- What you are asked to do -
What lines of the data below hold the string "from"? Copy each one.

======== Given records

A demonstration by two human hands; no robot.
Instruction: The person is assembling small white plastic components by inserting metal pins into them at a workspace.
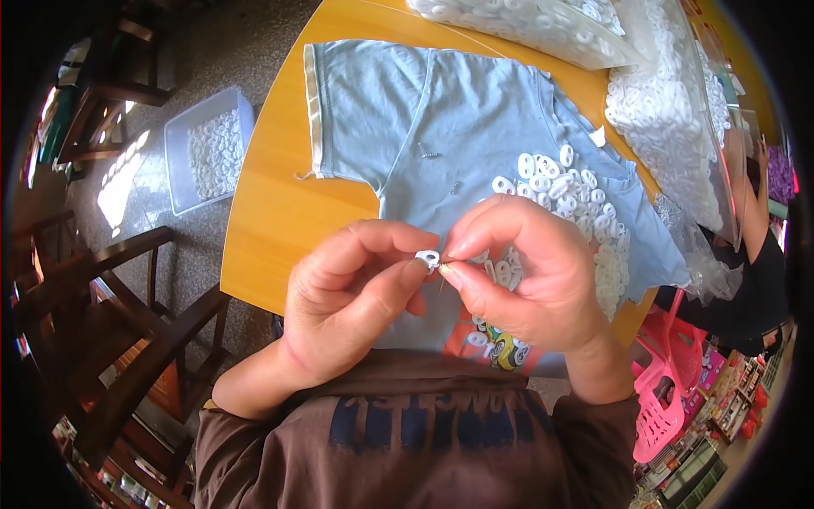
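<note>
My left hand (356,293) pinches a small white oval plastic piece (427,257) with a hole in it, between thumb and forefinger. Close against it, my right hand (530,271) is closed in a pinch at its thumb and fingertip. Something thin and brownish shows at those fingertips, too small to name. Both hands are above a light blue T-shirt (356,110) spread over the table. Beyond and beside my right hand lies a loose pile of similar white plastic pieces (564,182). Small metal springs (429,154) rest on the shirt ahead of my hands.
The yellow wooden table (263,212) carries large clear bags of white pieces (661,127) at the far right. A translucent bin (174,161) of white pieces stands on the floor at left, near dark wooden chairs (161,314). At right are a pink plastic chair (666,390) and another person's arm (753,212).
</note>
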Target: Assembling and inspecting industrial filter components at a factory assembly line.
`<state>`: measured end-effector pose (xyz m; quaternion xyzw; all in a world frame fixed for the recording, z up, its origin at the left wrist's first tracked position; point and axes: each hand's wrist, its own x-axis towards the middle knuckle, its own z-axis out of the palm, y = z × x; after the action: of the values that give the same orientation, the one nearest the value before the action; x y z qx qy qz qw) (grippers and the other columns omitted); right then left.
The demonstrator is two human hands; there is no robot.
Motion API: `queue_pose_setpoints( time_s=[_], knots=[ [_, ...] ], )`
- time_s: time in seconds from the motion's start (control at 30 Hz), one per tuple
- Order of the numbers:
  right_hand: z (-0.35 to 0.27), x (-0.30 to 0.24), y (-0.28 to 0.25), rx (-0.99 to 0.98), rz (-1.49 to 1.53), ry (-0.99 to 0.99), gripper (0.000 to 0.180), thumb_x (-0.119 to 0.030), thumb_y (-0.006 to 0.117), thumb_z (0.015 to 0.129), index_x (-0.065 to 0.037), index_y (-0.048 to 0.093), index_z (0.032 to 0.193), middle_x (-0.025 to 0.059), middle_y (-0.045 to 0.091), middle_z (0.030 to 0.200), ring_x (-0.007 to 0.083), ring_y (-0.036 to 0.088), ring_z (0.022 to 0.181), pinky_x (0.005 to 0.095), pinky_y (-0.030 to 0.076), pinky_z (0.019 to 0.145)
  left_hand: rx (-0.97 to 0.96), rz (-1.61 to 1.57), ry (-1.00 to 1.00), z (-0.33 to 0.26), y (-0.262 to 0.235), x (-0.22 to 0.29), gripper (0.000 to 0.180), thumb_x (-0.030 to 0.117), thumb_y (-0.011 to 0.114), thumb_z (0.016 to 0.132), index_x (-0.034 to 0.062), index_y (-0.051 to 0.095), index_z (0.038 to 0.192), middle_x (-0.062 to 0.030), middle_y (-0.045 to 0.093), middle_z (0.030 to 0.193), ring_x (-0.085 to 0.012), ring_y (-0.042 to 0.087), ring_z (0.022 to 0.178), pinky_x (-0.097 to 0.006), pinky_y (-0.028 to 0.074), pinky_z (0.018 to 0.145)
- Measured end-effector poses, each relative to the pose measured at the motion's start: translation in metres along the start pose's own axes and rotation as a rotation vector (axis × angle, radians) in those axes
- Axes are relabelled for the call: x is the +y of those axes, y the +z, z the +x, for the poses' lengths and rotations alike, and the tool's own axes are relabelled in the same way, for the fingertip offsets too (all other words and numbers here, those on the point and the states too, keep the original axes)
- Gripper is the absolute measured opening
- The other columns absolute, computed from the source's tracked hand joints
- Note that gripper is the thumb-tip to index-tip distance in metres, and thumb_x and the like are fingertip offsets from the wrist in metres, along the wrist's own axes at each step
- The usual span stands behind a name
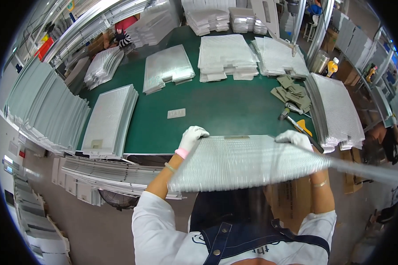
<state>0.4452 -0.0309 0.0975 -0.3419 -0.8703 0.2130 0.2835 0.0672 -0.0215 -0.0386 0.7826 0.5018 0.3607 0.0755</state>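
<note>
Green worktop point(234, 99) fills the centre of the frame, bearing stacked translucent sheets point(227, 51) along its upper part, a small pale plate point(176, 113) left of centre, and olive-green pieces point(292, 92) above hand tools point(284, 115) at right. One translucent ribbed panel point(239, 161) is held at lower centre, before the worktop's near edge, its right portion motion-blurred toward the right rim. White-gloved left hand point(193, 136) pinches the panel's upper left corner; the right hand point(295, 138), likewise gloved, has fingers curled over its upper edge, thumb hidden.
</note>
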Motion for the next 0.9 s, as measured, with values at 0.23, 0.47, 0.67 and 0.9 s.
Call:
queue_pose_setpoints(
  time_s=[0.23, 0.47, 0.67, 0.9],
  knots=[
    [0.051, 0.003, -0.021, 0.034, 0.384, 0.304, 0.031, -0.006, 0.069, 0.077, 0.002, 0.059, 0.105, 0.0065, 0.065, 0.095, 0.0136, 0.058, 0.086, 0.0293, 0.047, 0.079, -0.063, -0.237, -0.279, 0.013, -0.002, 0.01, 0.032, 0.009, 0.073, 0.07, 0.0014, 0.062, 0.099, -0.0107, 0.065, 0.09, -0.0191, 0.06, 0.08, -0.031, 0.048, 0.073],
    [0.077, 0.019, -0.019, 0.032, 0.577, 0.466, 0.032, -0.004, 0.066, 0.079, 0.003, 0.059, 0.109, 0.0051, 0.065, 0.097, 0.0115, 0.058, 0.085, 0.0258, 0.045, 0.08, 0.043, -0.937, -0.48, 0.03, -0.02, 0.037, 0.033, 0.007, 0.069, 0.076, -0.0001, 0.058, 0.107, -0.0069, 0.062, 0.105, -0.0138, 0.056, 0.099, -0.028, 0.045, 0.082],
    [0.084, 0.011, -0.022, 0.035, 0.555, 0.517, 0.034, -0.003, 0.065, 0.077, 0.005, 0.058, 0.109, 0.0065, 0.065, 0.098, 0.0127, 0.057, 0.085, 0.027, 0.044, 0.082, 0.368, -0.989, -0.407, 0.073, -0.034, 0.061, 0.031, 0.009, 0.067, 0.08, -0.0018, 0.058, 0.108, -0.0026, 0.063, 0.095, -0.0097, 0.056, 0.083, -0.024, 0.045, 0.078],
    [0.08, 0.019, -0.008, 0.086, 0.568, 0.469, 0.034, -0.003, 0.065, 0.078, 0.007, 0.056, 0.109, 0.0084, 0.064, 0.101, 0.0128, 0.057, 0.088, 0.0266, 0.043, 0.085, 0.457, -0.911, -0.399, 0.07, -0.022, 0.054, 0.029, 0.013, 0.067, 0.081, -0.0028, 0.059, 0.104, -0.0027, 0.063, 0.094, -0.0085, 0.055, 0.08, -0.024, 0.044, 0.075]
  ],
)
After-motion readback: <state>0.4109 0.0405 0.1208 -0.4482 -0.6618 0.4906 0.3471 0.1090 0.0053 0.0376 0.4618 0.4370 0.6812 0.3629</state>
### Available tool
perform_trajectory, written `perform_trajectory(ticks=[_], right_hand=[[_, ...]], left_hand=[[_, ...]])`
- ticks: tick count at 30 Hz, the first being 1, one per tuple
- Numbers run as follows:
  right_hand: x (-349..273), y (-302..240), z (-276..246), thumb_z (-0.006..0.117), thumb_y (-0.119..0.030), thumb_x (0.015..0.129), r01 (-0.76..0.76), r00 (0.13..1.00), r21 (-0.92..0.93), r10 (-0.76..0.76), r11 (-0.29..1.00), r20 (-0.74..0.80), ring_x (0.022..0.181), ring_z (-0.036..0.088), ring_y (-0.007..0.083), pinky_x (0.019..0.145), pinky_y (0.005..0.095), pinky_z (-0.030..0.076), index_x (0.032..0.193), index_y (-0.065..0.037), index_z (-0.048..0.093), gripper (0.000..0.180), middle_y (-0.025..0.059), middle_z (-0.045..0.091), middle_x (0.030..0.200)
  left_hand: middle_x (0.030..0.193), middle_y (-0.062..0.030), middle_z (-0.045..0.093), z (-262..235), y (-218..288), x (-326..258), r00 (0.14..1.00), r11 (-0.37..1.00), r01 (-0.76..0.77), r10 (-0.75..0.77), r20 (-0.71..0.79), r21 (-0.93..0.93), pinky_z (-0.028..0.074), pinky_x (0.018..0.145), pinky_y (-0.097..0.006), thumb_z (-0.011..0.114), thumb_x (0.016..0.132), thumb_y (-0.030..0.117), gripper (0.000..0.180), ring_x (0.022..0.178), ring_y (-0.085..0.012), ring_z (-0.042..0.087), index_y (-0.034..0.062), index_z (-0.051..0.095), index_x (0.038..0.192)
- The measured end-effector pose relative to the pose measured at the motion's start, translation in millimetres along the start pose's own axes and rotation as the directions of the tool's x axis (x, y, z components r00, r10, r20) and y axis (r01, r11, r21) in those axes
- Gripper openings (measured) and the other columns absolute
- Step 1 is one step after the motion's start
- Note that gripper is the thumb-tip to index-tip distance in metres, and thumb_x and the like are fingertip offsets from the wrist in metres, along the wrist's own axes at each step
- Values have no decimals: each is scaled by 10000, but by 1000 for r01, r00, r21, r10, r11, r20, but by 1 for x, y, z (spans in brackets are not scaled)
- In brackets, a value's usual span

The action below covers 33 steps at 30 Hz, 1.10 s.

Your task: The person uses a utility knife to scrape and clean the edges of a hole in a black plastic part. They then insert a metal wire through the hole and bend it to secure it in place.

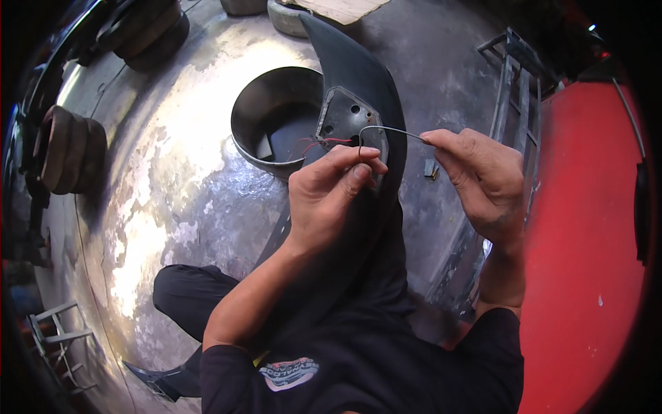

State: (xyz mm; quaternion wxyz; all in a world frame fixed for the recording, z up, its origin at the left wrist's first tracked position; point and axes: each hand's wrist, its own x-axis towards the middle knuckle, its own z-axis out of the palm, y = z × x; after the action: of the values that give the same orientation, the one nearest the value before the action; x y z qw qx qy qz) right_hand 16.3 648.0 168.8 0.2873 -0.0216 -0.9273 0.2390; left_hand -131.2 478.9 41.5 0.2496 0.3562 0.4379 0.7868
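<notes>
"Where is the thin wire (394, 129), and how is it held?"
"It crosses over the right edge of the black curved panel (362, 63). Left hand (323, 199) and right hand (488, 169) are apart, each pinching it."
"How far is the work?"
"The bend seems made; I see no fastening yet."

The end of the grey wire (393, 129) is covered by the fingertips of the left hand (327, 193), and its other end by those of the right hand (483, 176). Part of the black curved panel (355, 62) is hidden by the left hand, and part of the round drum (252, 114) by the panel. The cardboard (345, 8) is cut off by the upper edge. The red surface (586, 207) is cropped by the dark lens rim. The small object (431, 169) on the floor (434, 214) cannot be identified.
</notes>
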Motion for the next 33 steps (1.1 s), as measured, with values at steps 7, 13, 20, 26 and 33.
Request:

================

- Result for this exercise -
- time_s: time in seconds from the motion's start (control at 30 Hz), one per tuple
- The other columns absolute, computed from the source's tracked hand joints
- Note that gripper is the thumb-tip to index-tip distance in metres, and thumb_x and the like are fingertip offsets from the wrist in metres, along the wrist's own axes at each step
- Note that gripper is the thumb-tip to index-tip distance in metres, and thumb_x and the like are fingertip offsets from the wrist in metres, along the wrist's own axes at each step

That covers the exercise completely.